Search the records for the string "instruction", and show each line where it appears.

Extracted records:
[Start of Attachment]

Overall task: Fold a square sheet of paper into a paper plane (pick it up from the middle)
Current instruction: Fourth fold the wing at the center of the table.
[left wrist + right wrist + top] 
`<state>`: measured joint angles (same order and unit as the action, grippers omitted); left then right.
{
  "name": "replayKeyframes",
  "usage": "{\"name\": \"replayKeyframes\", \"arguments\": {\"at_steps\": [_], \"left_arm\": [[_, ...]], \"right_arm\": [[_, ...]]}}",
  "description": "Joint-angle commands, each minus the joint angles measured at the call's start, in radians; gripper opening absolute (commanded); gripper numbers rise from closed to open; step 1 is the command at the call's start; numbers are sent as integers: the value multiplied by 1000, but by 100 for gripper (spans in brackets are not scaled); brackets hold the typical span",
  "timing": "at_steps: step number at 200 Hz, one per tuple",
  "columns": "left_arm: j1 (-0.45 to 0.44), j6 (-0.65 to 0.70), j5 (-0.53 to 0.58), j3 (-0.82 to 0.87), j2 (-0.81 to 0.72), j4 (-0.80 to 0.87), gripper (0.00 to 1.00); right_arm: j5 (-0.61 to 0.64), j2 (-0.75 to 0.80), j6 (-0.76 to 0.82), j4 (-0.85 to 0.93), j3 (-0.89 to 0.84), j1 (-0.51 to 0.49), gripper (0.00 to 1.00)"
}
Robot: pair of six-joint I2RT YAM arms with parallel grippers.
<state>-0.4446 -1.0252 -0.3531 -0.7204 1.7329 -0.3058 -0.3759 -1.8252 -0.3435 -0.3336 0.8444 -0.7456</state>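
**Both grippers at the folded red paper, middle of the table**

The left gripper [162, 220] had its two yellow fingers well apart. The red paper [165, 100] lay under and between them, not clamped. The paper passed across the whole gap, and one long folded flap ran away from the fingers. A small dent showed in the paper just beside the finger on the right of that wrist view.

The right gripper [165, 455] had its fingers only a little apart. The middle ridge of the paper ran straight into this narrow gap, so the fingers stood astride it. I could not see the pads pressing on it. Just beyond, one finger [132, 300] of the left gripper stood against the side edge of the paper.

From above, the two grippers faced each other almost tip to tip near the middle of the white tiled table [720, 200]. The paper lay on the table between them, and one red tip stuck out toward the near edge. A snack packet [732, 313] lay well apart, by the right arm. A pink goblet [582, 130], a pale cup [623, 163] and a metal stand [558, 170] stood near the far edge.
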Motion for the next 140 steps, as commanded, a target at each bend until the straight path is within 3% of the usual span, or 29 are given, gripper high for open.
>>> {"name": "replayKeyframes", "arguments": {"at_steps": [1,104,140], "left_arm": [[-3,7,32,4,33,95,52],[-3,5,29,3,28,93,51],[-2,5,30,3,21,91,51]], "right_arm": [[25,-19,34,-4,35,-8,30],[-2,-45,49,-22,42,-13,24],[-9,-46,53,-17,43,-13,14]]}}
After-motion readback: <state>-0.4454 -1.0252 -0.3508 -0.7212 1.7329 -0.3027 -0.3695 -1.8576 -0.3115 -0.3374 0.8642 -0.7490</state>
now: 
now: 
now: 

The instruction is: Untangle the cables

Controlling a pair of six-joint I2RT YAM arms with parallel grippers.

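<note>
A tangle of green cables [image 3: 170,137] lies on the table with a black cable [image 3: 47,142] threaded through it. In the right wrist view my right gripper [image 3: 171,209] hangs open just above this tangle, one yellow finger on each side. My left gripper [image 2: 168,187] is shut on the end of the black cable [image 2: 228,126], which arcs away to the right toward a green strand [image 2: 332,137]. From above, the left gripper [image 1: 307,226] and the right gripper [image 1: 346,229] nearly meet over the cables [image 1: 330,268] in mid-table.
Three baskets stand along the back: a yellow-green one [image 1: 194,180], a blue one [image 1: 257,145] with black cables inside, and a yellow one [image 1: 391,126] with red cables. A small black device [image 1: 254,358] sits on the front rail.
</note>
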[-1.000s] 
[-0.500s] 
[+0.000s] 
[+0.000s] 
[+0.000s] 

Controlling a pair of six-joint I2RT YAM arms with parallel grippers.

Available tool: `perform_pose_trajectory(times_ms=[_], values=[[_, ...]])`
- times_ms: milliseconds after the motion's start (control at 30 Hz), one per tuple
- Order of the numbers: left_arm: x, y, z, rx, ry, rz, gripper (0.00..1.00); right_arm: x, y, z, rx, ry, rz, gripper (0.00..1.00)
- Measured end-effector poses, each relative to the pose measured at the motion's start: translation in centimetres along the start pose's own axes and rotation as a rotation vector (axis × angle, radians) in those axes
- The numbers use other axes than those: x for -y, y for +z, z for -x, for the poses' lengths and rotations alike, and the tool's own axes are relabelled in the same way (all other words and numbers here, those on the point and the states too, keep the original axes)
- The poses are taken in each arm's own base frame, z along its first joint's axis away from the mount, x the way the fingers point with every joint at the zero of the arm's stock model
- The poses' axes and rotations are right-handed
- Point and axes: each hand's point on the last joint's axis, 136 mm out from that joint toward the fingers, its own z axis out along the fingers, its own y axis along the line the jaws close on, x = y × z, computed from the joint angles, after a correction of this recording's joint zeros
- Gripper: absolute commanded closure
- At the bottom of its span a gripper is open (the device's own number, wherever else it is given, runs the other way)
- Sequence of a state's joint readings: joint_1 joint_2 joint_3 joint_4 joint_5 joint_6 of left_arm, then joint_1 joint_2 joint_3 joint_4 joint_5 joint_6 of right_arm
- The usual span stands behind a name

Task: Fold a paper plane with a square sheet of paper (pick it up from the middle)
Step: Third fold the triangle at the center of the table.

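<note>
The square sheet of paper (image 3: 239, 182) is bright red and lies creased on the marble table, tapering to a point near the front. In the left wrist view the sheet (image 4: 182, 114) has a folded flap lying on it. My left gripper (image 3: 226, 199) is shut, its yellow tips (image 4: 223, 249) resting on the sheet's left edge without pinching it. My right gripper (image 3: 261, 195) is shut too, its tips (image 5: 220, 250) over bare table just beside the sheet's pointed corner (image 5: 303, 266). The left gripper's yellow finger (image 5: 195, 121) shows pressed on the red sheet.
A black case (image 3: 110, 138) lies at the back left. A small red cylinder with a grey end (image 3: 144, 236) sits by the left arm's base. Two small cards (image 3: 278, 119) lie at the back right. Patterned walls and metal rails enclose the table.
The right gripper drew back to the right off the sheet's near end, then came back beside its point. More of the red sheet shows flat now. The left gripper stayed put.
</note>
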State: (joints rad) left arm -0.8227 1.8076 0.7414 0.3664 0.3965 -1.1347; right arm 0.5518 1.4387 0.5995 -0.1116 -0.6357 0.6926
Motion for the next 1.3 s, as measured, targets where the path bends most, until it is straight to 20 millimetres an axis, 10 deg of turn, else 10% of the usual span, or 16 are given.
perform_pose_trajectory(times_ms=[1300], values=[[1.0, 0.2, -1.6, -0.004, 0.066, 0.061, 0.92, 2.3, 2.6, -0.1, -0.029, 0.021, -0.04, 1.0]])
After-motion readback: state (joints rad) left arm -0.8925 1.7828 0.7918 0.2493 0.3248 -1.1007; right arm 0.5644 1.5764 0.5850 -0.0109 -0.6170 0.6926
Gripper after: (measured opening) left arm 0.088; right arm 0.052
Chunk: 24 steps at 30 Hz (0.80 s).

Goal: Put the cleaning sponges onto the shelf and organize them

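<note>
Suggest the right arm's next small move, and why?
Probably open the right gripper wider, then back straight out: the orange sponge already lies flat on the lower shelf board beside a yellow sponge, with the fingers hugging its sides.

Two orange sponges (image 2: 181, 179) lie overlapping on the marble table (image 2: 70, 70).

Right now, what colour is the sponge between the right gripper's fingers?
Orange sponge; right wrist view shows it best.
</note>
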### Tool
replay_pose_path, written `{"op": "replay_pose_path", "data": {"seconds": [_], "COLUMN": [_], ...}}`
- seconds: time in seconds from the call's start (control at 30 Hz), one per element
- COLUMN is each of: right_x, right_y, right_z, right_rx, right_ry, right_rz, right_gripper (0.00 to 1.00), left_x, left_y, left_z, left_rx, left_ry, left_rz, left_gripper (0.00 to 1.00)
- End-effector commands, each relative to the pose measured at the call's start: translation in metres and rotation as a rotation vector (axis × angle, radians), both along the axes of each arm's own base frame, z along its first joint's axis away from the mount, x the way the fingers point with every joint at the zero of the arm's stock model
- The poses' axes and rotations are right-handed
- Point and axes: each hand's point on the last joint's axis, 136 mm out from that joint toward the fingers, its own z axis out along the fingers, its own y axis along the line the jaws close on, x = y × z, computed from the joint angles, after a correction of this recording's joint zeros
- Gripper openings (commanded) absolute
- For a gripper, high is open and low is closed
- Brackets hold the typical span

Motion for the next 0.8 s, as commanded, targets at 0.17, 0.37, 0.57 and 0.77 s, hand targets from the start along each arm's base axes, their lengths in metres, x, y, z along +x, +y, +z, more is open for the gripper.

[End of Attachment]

Result of this exercise
Current instruction: Fourth fold the wing at the center of the table.
The instruction is: Untangle the cables

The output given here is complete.